4. Un appel à l’unité Maroc-Algérie tourné en dérision
En parallèle, Benkirane a profité du congrès pour réitérer son appel à une union économique et politique avec l’Algérie, un discours qui a suscité des moqueries, notamment sur les réseaux sociaux algériens. Les relations entre Rabat et Alger sont rompues depuis 2021, et des différends profonds, comme la question du Sahara occidental, rendent toute réconciliation improbable à court terme. Les déclarations de Benkirane, notamment ses allusions à des territoires algériens comme Tindouf, ont été perçues comme provocatrices, renforçant le sentiment anti-marocain en Algérie.
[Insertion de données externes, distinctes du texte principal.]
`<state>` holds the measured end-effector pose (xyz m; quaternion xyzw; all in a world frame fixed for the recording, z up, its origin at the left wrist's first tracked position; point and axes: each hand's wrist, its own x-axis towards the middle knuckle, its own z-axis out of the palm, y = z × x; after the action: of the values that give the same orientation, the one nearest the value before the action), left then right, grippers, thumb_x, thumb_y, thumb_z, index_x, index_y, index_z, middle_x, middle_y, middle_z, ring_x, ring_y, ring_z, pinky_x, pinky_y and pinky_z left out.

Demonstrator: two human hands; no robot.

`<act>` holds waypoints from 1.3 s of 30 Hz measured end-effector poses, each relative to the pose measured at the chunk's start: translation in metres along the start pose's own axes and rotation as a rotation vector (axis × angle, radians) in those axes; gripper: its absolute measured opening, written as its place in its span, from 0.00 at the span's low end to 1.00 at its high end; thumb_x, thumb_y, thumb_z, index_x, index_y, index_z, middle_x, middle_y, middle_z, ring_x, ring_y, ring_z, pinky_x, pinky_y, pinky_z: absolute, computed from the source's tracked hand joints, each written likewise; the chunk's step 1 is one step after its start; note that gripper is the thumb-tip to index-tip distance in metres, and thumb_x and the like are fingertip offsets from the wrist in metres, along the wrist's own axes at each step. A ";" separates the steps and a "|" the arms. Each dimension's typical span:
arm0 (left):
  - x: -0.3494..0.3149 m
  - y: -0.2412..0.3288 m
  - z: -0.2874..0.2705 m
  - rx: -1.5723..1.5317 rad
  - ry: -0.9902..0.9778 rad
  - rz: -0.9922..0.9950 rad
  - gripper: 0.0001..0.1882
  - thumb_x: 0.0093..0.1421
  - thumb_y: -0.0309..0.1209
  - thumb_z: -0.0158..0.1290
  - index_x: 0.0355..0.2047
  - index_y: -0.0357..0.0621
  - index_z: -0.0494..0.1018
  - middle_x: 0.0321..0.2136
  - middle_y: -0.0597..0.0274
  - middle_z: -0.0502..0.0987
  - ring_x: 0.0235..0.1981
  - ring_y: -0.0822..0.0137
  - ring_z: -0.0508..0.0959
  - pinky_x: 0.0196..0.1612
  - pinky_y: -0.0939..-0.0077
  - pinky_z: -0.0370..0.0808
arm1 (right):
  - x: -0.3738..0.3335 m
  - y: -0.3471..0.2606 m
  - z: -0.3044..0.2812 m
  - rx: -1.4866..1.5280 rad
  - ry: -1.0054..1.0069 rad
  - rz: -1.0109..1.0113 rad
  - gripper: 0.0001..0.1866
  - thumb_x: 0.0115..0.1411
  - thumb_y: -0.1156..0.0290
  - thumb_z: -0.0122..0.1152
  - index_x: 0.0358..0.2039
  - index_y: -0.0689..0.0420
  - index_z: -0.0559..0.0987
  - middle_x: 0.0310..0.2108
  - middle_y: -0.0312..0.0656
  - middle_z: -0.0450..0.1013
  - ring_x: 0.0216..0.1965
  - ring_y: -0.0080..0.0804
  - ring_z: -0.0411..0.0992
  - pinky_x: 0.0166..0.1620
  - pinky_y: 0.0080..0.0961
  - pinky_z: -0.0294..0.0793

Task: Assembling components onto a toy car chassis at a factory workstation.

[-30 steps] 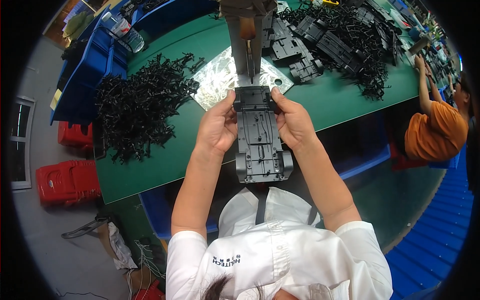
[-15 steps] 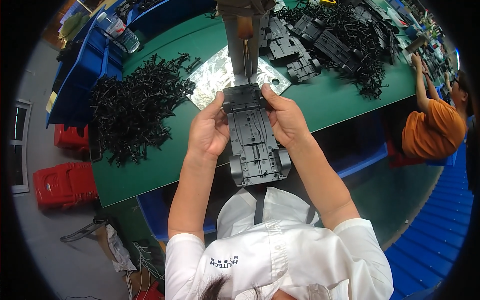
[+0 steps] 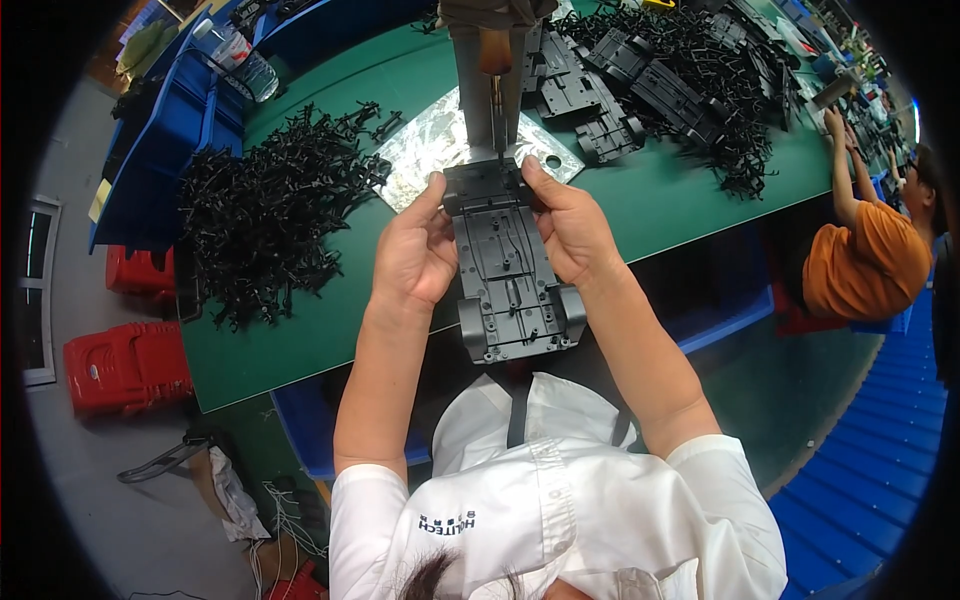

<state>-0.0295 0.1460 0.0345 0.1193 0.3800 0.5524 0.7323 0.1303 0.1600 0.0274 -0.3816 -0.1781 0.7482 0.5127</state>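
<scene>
A dark grey plastic toy-car chassis is held level between my two hands, its far end beneath the thin vertical bit of a bench-mounted machine. My left hand grips the chassis by its far left side, thumb along the edge. On the far right side, my right hand holds it the same way, thumb near the bit's tip. Whether the bit touches the chassis I cannot tell. Under the machine lies a shiny silver plate, partly hidden by the machine's column and the chassis.
A heap of small black plastic parts lies on the green table at left. More chassis and black parts are piled at back right. Blue bins and a water bottle stand at far left. A person in orange works at right.
The chassis and both hands have shifted slightly away from me, and its far end has tilted a little under the bit. My grip is unchanged.
</scene>
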 end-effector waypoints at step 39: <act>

La presse algérienne, comme TSA Algérie, a qualifié ces propos de « dérapage », tandis que les internautes y voyaient une tentative maladroite de détourner l’attention des problèmes internes du PJD.
5. Les enjeux pour le PJD et le Maroc
Le congrès de Bouznika met en lumière plusieurs dynamiques :
- Une stratégie risquée pour le PJD : En invitant des figures comme Ould Deddou et Bikin, et en tentant d’inclure le Hamas, le PJD cherche à galvaniser sa base électorale conservatrice en vue des élections de 2026. Cependant, ces choix l’exposent à des critiques internes et à un conflit ouvert avec l’État, qui garde un contrôle strict sur la politique étrangère.
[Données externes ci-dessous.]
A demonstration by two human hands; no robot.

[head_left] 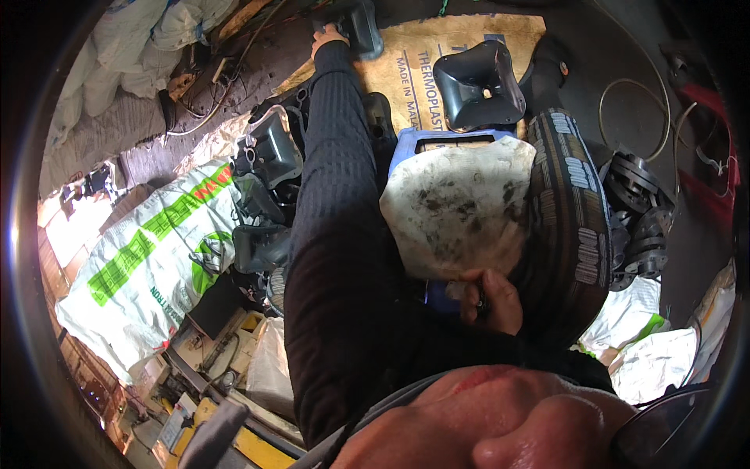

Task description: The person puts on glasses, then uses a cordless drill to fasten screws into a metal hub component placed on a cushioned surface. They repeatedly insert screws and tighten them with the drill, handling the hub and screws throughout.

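Note:
My left arm in a dark ribbed sleeve stretches far forward. My left hand grips the edge of a dark grey plastic part lying at the far end of a brown cardboard sheet. My right hand is close to my body, closed around a small dark object whose kind I cannot tell. It sits at the near edge of a blue stool covered by a dirty white pad. A second dark grey funnel-shaped part lies on the cardboard beyond the stool.
More dark plastic parts are piled left of my arm. A white sack with green stripes lies at the left, with boxes below it. My leg in patterned trousers is on the right, beside dark metal discs and wire loops.

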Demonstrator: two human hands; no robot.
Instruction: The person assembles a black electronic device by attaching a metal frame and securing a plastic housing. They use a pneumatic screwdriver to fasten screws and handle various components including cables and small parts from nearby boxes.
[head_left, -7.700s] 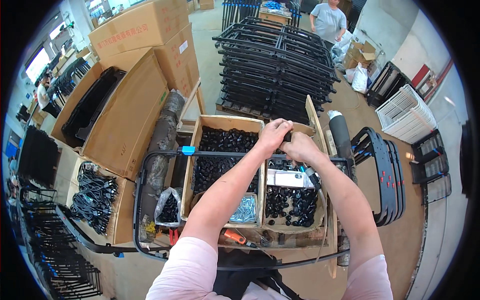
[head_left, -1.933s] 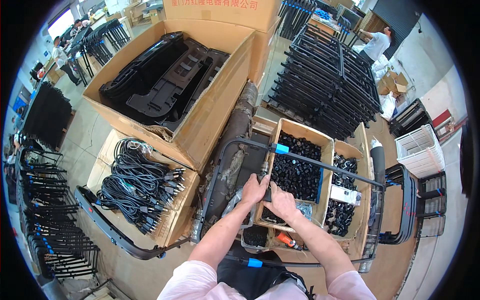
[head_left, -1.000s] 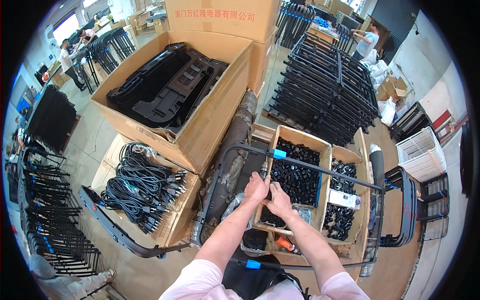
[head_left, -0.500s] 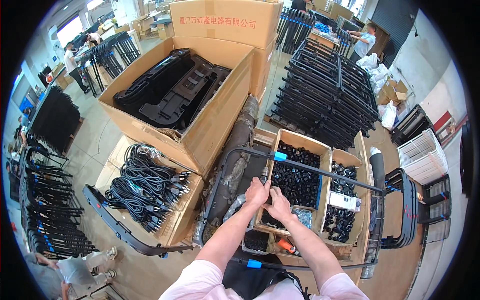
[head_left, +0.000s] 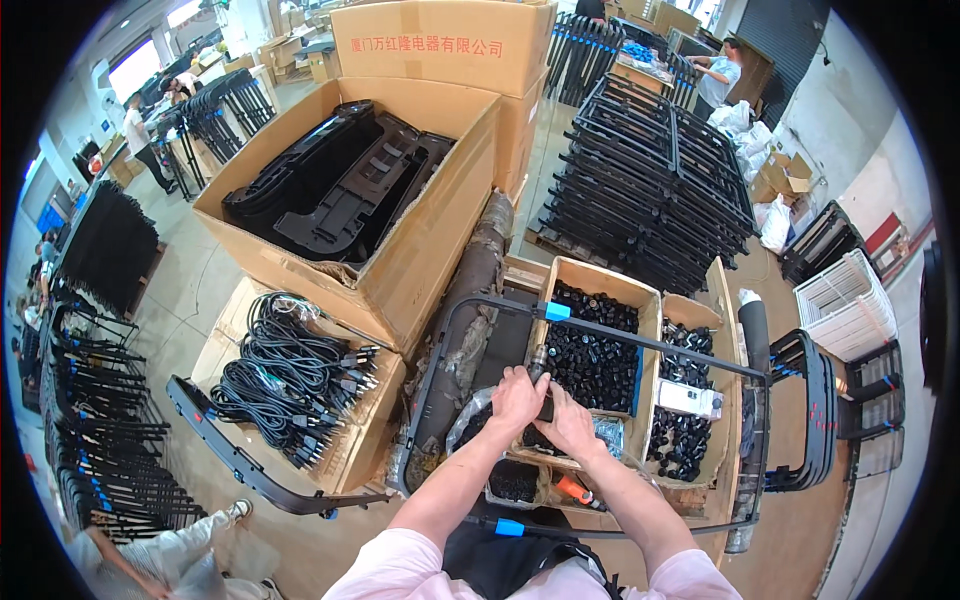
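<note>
My left hand (head_left: 517, 399) is closed around a dark cylindrical piece with a metallic end (head_left: 540, 356), which points away from me. Against its near part, my right hand (head_left: 567, 426) is closed too, its thumb beside the left fingers; the palms hide most of the piece. Both hands are inside a large black rectangular frame (head_left: 660, 350) with blue tape on its bars, lying across the work area. Just beyond and right of them stands a wooden bin (head_left: 653, 310) full of small black parts (head_left: 597, 330). An orange-handled tool (head_left: 573, 488) lies nearer to me.
A second bin holds black fittings (head_left: 680, 437) and a white box (head_left: 690, 399). Coiled black cables (head_left: 290, 370) lie on cartons at left, before a big carton (head_left: 420, 240) of black plastic panels. Stacked black frames (head_left: 650, 180) stand beyond. A person (head_left: 150, 560) is at lower left.
My hands have shifted slightly toward me and right, and the metallic end shows more clearly. The person at lower left has moved. The frame and bins stay in place.
</note>
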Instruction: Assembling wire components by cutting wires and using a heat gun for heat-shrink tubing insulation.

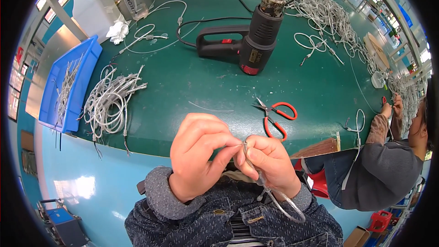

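Note:
In front of my chest, both hands meet at the end of a grey braided cable (260, 179). My right hand (271, 159) is closed around the cable just below its tip; the rest hangs in a loop beneath that hand. My left hand (199, 148) pinches thumb and forefinger together at the tip, on what looks like a fine wire strand; its exact shape is too small to make out. Beyond my hands on the green table lie red-handled cutters (271, 111), handles spread apart. A thin loose strand (211, 108) lies to their left.
A black heat gun (261, 41) stands nozzle-up on the green table (183, 82). To the left are bundled cables (107, 103) and a blue tray (81, 80). A large cable heap (324, 16) covers the far right. A co-worker (388, 169) sits at the right edge.

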Available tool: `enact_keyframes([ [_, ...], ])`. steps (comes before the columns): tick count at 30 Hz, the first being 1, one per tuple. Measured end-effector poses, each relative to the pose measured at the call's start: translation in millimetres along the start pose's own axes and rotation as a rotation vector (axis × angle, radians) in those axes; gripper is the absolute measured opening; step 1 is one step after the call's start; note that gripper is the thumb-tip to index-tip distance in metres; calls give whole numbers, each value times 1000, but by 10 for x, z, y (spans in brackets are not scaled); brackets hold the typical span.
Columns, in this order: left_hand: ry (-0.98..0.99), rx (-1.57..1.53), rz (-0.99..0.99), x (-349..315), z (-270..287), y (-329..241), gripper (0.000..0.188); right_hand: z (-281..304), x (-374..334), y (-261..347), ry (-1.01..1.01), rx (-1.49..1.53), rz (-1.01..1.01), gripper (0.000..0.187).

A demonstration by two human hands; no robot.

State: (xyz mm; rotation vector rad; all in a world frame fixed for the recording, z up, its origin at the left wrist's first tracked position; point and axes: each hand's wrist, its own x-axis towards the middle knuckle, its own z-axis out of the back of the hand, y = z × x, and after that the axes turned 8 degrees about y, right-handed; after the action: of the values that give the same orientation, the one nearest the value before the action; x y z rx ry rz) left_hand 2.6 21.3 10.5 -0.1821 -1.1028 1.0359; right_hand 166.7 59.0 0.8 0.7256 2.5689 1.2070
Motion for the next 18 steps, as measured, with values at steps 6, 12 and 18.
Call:
enact_keyframes([
  [6, 24, -87, 30, -18, -48, 85, 16, 9, -11, 24, 33, -23, -72, 25],
  [12, 241, -553, 396, -28, 13, 47, 14, 15, -22, 92, 33, -106, -141, 27],
  [18, 330, -532, 327, -33, 71, 91, 11, 38, -10, 68, 41, -71, -190, 29],
])
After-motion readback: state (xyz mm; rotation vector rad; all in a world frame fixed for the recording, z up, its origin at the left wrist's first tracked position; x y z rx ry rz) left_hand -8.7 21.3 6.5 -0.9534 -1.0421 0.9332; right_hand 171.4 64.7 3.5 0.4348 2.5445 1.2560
- Les limites de la liberté politique : Le refus du visa à Barhoum montre que le palais royal impose des lignes rouges, même à un parti influent comme le PJD. Cela renforce l’image d’un Maroc où les décisions stratégiques restent centralisées.
- Un impact régional : Les polémiques du congrès alimentent la rhétorique anti-marocaine en Algérie, compliquant davantage la perspective d’un dialogue bilatéral. Elles soulignent aussi les défis du Maroc à concilier son soutien à la Palestine avec ses engagements internationaux.
Conclusion
Le 9e congrès du PJD, destiné à redonner du souffle à un parti en perte de vitesse, s’est transformé en un foyer de controverses. La présence de Mohamed El Hassan Ould Deddou, opposé à la souveraineté marocaine sur le Sahara, et de Doughan Bikin, critique de la normalisation avec Israël, a heurté les sensibilités nationales. Le refus d’accorder un visa à Fawzi Barhoum, représentant du Hamas, a révélé les tensions entre le PJD et l’État marocain, tandis que l’appel de Benkirane à l’unité avec l’Algérie a été tourné en dérision. Ces incidents illustrent les défis d’un parti islamiste cherchant à se repositionner dans un paysage politique dominé par des impératifs diplomatiques et des lignes rouges imposées par le pouvoir. Alors que le Maroc navigue entre ses alliances internationales et les attentes de son opinion publique, le congrès de Bouznika restera comme un symbole des contradictions et des passions qui animent la scène régionale.